Asked about the thought that her only daughter could be headed to prison, Stinson reflected for a moment.
She said that she has been visited once by the FBI and has spoken to them on the phone on a number of occasions, adding that she knows that Jones has cut off conversations with them. When she last tried to call her daughter, she received a letter from an attorney that said if she called again, they would have her put in jail for “phone harassment.”
Then she allowed, “If it was just my money…just my money…but there are other people that are hurting, too. They don’t have a daughter involved in it and that is not their fault. These people are suffering, too, and I feel for them, too.

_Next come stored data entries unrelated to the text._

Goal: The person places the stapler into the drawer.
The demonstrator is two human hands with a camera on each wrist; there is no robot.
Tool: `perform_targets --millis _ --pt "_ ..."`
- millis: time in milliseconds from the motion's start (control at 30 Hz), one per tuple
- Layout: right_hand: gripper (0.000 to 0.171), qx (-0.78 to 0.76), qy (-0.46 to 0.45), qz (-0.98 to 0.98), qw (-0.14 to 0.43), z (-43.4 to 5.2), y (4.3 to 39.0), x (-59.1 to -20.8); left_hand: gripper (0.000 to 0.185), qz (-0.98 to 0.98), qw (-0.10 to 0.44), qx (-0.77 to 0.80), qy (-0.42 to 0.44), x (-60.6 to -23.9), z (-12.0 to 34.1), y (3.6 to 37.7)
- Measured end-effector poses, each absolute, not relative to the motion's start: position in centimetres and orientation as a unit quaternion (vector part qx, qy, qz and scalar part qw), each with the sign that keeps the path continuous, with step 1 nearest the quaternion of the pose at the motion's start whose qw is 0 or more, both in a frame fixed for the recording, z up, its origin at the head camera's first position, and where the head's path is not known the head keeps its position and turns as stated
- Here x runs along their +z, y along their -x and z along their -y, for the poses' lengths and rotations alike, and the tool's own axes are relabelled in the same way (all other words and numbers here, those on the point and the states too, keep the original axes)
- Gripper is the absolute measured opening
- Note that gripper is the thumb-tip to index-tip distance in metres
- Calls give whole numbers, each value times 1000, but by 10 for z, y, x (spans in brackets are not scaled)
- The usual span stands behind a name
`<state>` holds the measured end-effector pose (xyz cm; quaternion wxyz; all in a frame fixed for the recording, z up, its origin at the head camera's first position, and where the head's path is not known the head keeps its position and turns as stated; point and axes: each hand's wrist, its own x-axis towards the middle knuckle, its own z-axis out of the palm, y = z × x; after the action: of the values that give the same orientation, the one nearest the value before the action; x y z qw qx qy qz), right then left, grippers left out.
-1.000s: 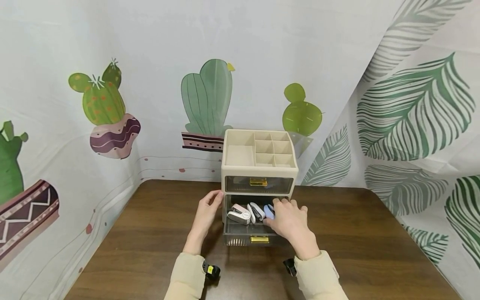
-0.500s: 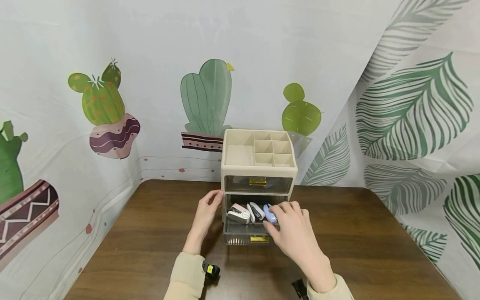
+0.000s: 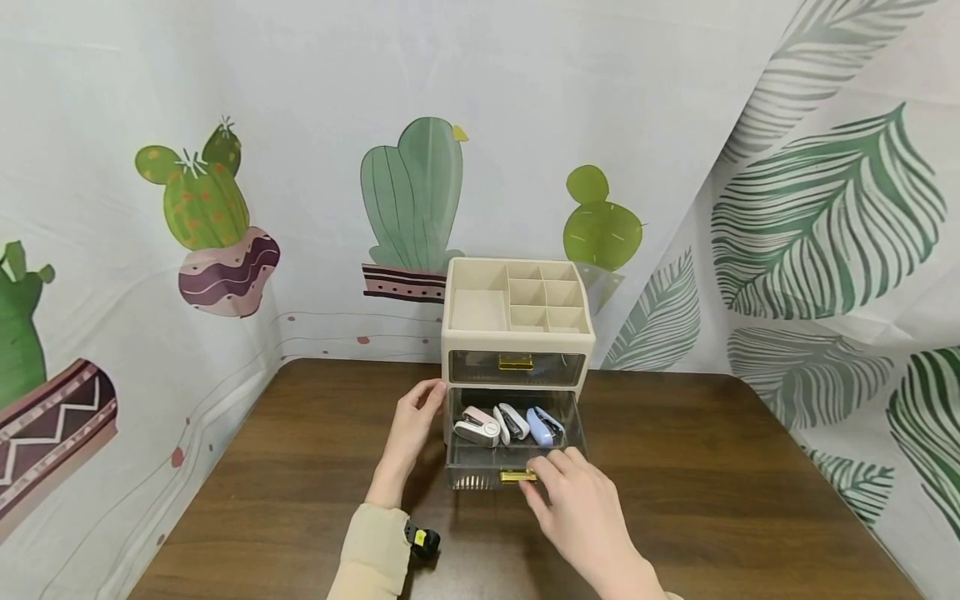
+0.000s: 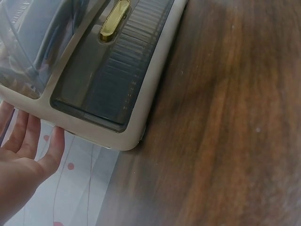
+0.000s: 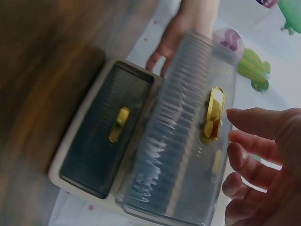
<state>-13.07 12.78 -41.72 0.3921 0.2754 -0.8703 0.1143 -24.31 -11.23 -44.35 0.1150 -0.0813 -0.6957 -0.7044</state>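
A cream desktop organizer (image 3: 520,340) stands on the table with its clear middle drawer (image 3: 480,457) pulled out. Inside lie a pink-and-white stapler (image 3: 477,427), a white-and-grey stapler (image 3: 512,423) and a blue stapler (image 3: 545,427), side by side. My right hand (image 3: 583,508) is at the drawer's front, fingertips by its gold handle (image 3: 517,476). In the right wrist view the thumb and fingers are spread just off that handle, holding nothing. My left hand (image 3: 408,425) rests its fingertips against the organizer's left side, as the left wrist view also shows.
The closed top drawer (image 3: 517,369) has a gold handle, and a closed bottom drawer (image 5: 109,129) sits under the open one. Several small compartments (image 3: 547,293) divide the organizer's top. Behind the wooden table (image 3: 705,467) hangs a printed cloth (image 3: 517,125).
My right hand has drawn back from over the blue stapler, down to the drawer's front handle. The blue stapler is now uncovered. My left hand has stayed in place.
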Motion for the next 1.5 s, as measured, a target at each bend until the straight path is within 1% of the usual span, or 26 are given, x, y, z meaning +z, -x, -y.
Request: perform_targets --millis 167,333,367,467,533,633,933,1100,1167,1333,1500 --pt "22 114 -300 854 409 -126 130 -426 30 696 116 -703 85 -443 112 243" --pt "6 118 -318 832 438 -125 134 -433 29 695 117 -704 87 -443 112 243" --pt "8 118 -320 828 444 -125 135 -434 29 695 117 -705 86 -443 112 243" --pt "24 120 -326 816 462 -124 138 -437 29 698 118 -701 85 -443 112 243" --pt "32 117 -330 808 473 -124 141 -438 28 697 120 -702 84 -443 112 243" --pt "30 114 -334 801 484 -123 145 -438 28 692 119 -707 85 -443 112 243" --pt "28 72 -335 803 487 -124 162 -434 28 693 125 -705 87 -443 111 243" --pt "13 49 -333 815 472 -125 174 -433 28 690 122 -709 84 -444 112 243" --pt "9 45 -333 820 463 -125 180 -432 28 691 122 -708 81 -444 112 243" --pt "12 38 -331 823 461 -123 193 -432 28 696 120 -704 82 -444 113 243" --pt "7 28 -316 829 460 -121 204 -431 29 697 119 -702 84 -444 112 243"
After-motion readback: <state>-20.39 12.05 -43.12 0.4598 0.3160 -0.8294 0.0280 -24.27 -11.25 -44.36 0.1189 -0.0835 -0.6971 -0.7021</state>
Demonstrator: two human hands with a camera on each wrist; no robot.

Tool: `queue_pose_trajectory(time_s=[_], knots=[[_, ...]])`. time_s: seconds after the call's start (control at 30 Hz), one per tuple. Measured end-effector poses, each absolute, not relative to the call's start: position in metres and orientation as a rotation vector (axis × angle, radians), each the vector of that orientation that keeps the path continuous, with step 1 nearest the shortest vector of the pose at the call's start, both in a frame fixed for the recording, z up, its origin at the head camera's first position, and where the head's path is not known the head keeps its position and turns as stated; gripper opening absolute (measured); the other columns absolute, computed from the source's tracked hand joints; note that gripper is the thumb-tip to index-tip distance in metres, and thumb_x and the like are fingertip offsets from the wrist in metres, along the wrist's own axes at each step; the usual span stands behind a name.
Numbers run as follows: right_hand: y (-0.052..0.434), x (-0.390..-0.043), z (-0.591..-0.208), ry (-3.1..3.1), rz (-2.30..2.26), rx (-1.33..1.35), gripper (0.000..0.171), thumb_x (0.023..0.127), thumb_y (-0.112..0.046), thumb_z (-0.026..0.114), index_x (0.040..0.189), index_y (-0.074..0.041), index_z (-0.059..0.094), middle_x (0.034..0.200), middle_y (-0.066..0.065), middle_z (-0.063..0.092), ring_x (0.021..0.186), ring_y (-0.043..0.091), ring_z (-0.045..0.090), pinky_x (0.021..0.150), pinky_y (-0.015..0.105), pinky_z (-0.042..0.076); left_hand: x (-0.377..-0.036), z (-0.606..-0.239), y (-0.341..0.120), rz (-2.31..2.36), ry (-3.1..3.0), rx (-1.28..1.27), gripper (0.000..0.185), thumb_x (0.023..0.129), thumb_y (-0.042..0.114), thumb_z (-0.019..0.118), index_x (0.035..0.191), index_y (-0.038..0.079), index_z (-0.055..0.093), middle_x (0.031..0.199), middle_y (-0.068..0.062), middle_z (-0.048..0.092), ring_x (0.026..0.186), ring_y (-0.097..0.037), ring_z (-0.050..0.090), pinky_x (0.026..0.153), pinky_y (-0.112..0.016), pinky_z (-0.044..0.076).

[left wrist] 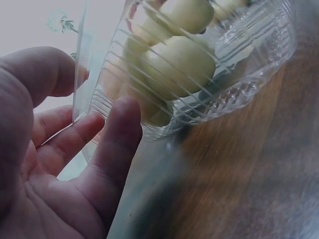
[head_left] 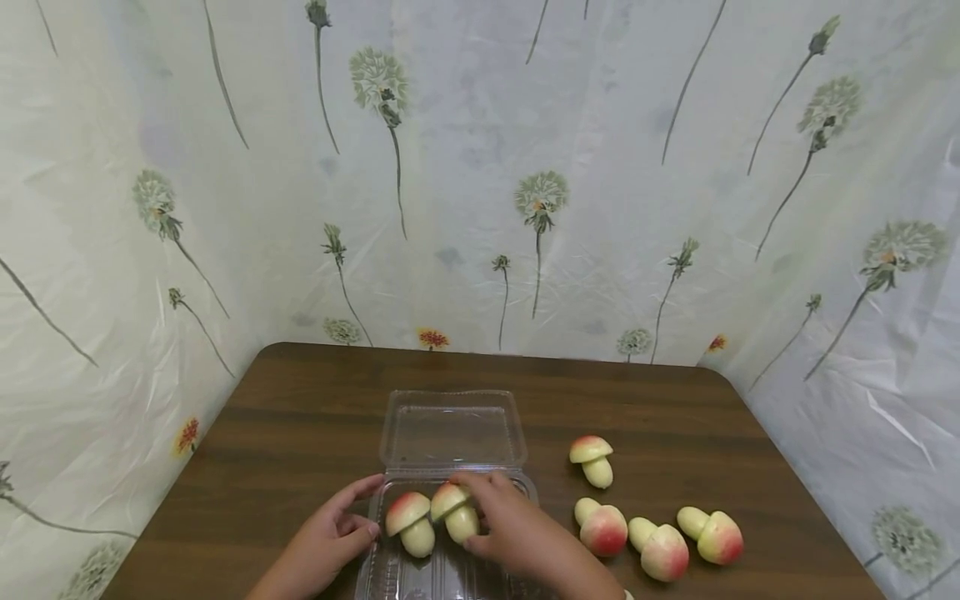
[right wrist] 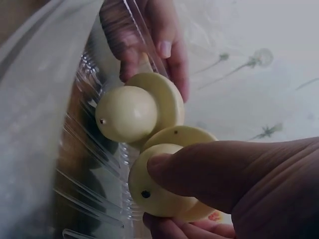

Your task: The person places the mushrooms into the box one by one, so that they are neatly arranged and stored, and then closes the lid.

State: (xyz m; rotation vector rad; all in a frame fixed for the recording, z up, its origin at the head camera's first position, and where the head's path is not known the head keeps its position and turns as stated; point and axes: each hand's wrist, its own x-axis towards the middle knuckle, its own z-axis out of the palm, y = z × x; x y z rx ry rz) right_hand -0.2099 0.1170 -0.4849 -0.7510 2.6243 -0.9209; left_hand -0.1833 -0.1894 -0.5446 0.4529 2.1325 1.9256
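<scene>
My right grip [head_left: 498, 521] pinched a toy mushroom [head_left: 455, 512] into the clear clamshell tray [head_left: 450, 575] while my left grip [head_left: 337, 533], fingers spread, steadied its rim; next, I judged, releasing beside the seated mushroom [head_left: 408, 523].

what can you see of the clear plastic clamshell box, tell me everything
The clear plastic clamshell box is a thin, see-through hinged container with ribbed walls. It lies open on the brown wooden table, its flat lid folded back toward the far side and its tray nearest the person. Two toy mushrooms sit in the tray: the left one rests free, and the right hand holds the other by its stem. The left hand touches the tray's left rim with its fingers.
</scene>
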Motion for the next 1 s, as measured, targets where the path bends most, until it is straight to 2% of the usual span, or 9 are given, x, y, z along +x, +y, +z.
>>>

There was a grandmother that was saving for her grandchildren’s education…I feel for her.
“I believe [my daughter] will serve time for it, and I believe she should, if she’s involved in this, which it looks like she is, she needs to be punished. You don’t do this to innocent people who believe in hard work and saving for their retirement and working to have something. You can’t just take everything away because you think you need fancy clothes, fancy cars, fancy houses to live in…
“That’s not right [that] you live high and the others suffered because of it. What they did, her and Michael Park, they took everything.”
Asked what Wash would do if he could speak to their daughter now. Stinson says he would “hug her by the neck and say that he was disappointed.”
Asked what she would do, Stinson replied, “I would hug her by the neck and say that I forgive her.”